Я шарил глазами по детским лицам. Внутри меня дрожала тонкая, невидимая золотая нить. Золотые невесомые нити летали и надо мной; летали в пыльном, солнечном воздухе казенного детдомовского зала, над казенными стульями, над крышкой пианино, над распахнутым в золотое лето широким окном.
Эти глаза. Я наткнулся на них глазами.
Напоролся.
Глаза пошли навстречу мне. Побежали.
И мои глаза тоже побежали навстречу.
Глаза схлестнулись; столкнулись.
Глаза обнялись.
Мальчик, стриженный налысо, под бокс, как все мальчики здесь, и старшие и младшие, мальчик с бегущими впереди лица глазами, в серых мышиных штанишках, шагнул ко мне.
Шаг. Другой. Третий. Я был совсем рядом.
И он тоже был рядом совсем.
– Яя, вавиве ия…
«Дядя, возьмите меня…»
Я не дослушал, я и так понял: «…к себе жить».

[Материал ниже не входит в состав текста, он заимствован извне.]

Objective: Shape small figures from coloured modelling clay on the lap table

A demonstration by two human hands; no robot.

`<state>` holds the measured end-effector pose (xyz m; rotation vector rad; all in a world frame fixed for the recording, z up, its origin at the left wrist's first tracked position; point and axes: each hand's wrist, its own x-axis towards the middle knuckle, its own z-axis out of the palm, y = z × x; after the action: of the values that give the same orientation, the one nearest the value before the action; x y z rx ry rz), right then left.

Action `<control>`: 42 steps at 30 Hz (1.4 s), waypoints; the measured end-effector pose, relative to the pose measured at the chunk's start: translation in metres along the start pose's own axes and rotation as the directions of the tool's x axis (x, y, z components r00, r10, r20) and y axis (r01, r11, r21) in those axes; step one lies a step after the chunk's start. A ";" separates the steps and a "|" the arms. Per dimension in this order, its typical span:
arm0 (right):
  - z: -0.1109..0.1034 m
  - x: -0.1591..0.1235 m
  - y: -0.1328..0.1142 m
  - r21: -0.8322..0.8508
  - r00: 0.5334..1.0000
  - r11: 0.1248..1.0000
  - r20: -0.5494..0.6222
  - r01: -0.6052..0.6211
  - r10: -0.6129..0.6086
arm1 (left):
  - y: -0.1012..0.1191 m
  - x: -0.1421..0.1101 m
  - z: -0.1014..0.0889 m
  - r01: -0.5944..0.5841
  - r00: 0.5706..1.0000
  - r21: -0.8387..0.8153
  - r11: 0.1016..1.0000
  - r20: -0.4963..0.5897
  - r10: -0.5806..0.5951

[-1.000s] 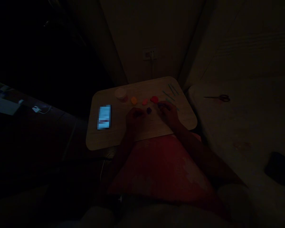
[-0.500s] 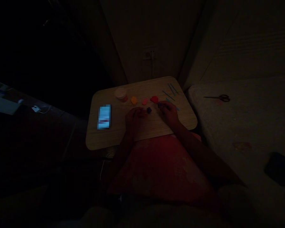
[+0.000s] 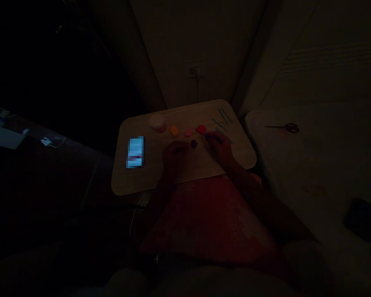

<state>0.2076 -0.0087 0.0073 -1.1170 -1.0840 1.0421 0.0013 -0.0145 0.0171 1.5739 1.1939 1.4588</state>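
The scene is very dim. On the small wooden table, a dark purple lump of modelling clay lies between my hands. My left hand is stretched out beside it, fingertips at its left edge; whether they touch it I cannot tell. Thumb and fingers of my right hand pinch a smaller dark purple piece of clay. Just beyond the hands are a yellow-orange clay lump, a pink one and a red one, the red one nearest my right fingertips.
A lidded tub stands at the back left, a lit phone in front of it. Several thin blue-green sticks lie at the back right. Scissors rest on the pale surface to the right. Behind the table is a wall socket.
The fingers of my left hand have drawn closer together and straightened toward the purple lump. My right hand has barely moved and keeps its pinch. The picture has become darker.
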 end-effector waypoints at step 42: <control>-0.001 0.001 0.004 -0.024 1.000 1.000 -0.010 0.003 -0.003 | 0.000 -0.001 0.000 0.188 0.977 -0.017 0.982 -0.097 -0.189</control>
<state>0.2082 -0.0068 0.0035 -1.1382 -1.0918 1.0229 0.0019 -0.0154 0.0170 1.3565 1.3533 1.4280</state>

Я встал. Ряса отпахнулась, полетела вбок черным крылом. Рука моя легла на плечи немого мальчика так легко и просто, ведь он был мой сын, ведь я его родил.
– Ольга Петровна, – сказал я, обернув незрячее, будто заметенное колючим алмазным снегом, лицо к масленой директрисе, – я возьму мальчика к себе?
Я будто ослеп. Я ничего не видел. Я только ощущал под своей рукой, близко со своим телом, под боком, под ребром, родное, маленькое, знакомое, любимое.
– Ах… Ну как же это… Вот… Так сразу… А-а-а-а-ах…
Молчал зал. Молчали гололобые мальчики и девочки с туго заплетенными сиротьими косками.
Молчало старое, обцарапанное хищными временами пианино, черный лесной, умеющий петь человечьи песни зверь.
Я потом узнал у директрисы, почему так много детей в детдоме. Тут жили не только сироты. Тут жили еще и те, от кого родители отказались; у кого родители тяжело, беспросветно пили; у кого родители были смертельно больны и лежали в больницах, и некому было ухаживать за детьми; у кого родители сидели в тюрьме или отбывали срок на зоне.
Дети, дети, милые дети. Вы умеете ругаться матом; вы умеете плакать; вы умеете петь Аллилуйю, и любить вы умеете тоже. У вас всех, дети, есть Отец наш Небесный.
Но у этого, у одного этого мальчика буду я, отец земной. Вы уж простите, все остальные дети. Простите. Простите.
Когда я привел мальчика за руку к себе в избу, Иулиания широко распахнула нам дверь. Она из окна, отодвинув занавеску, подсмотрела: мы идем.
– Ба-а-атюшки! Ково энто ты, батюшка!.. Кто ж энто к нам, а-а-а-а?!.. – завела Иулиания, запела.